(Items listed in a dataset)
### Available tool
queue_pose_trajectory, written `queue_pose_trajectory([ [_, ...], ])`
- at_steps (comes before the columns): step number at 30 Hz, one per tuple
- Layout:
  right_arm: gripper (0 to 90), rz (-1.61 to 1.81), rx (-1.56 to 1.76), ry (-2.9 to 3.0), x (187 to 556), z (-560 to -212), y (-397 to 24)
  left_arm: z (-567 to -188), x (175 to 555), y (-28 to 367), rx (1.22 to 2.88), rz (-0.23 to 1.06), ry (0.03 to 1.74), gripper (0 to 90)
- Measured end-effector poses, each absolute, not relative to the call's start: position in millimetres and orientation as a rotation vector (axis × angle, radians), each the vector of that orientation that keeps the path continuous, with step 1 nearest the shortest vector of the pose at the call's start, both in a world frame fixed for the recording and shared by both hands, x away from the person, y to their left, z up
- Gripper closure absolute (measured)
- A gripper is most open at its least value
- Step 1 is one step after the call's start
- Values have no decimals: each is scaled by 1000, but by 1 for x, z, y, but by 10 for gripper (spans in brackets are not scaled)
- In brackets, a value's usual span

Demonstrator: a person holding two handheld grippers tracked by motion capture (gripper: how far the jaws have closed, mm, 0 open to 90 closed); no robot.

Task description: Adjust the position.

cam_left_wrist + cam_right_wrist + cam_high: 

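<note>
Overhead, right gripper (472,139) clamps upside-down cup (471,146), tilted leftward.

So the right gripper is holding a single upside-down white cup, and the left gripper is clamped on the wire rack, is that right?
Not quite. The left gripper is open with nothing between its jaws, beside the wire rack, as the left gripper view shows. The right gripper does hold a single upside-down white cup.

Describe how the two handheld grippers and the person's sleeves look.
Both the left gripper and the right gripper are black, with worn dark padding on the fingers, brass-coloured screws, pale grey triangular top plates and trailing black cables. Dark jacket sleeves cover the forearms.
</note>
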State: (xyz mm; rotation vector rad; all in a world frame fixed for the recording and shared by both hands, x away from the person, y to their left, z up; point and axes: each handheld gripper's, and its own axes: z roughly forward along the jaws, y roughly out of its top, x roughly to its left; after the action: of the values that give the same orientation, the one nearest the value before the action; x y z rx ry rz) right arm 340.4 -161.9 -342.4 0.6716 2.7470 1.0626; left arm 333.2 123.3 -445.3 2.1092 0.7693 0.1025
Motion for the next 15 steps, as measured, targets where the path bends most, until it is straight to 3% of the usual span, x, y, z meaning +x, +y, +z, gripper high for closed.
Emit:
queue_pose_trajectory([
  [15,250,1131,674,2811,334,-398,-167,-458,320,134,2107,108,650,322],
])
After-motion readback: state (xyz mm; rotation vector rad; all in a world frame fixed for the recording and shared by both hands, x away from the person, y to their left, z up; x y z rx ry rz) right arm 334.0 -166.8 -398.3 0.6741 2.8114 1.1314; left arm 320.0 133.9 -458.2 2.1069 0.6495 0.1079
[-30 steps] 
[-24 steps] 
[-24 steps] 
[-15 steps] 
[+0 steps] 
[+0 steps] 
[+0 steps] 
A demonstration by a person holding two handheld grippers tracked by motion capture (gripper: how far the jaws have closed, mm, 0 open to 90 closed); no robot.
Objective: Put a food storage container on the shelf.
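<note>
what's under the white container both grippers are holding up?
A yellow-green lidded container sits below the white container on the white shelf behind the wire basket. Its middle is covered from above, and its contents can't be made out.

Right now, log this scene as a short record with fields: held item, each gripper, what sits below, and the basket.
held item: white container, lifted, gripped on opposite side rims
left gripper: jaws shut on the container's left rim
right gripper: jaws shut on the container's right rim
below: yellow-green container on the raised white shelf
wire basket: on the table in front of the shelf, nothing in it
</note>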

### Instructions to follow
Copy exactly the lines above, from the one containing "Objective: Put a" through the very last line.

### Task solution
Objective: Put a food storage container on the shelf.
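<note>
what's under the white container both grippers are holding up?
A yellow-green lidded container sits below the white container on the white shelf behind the wire basket. Its middle is covered from above, and its contents can't be made out.

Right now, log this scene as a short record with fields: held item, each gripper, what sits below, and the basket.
held item: white container, lifted, gripped on opposite side rims
left gripper: jaws shut on the container's left rim
right gripper: jaws shut on the container's right rim
below: yellow-green container on the raised white shelf
wire basket: on the table in front of the shelf, nothing in it
</note>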

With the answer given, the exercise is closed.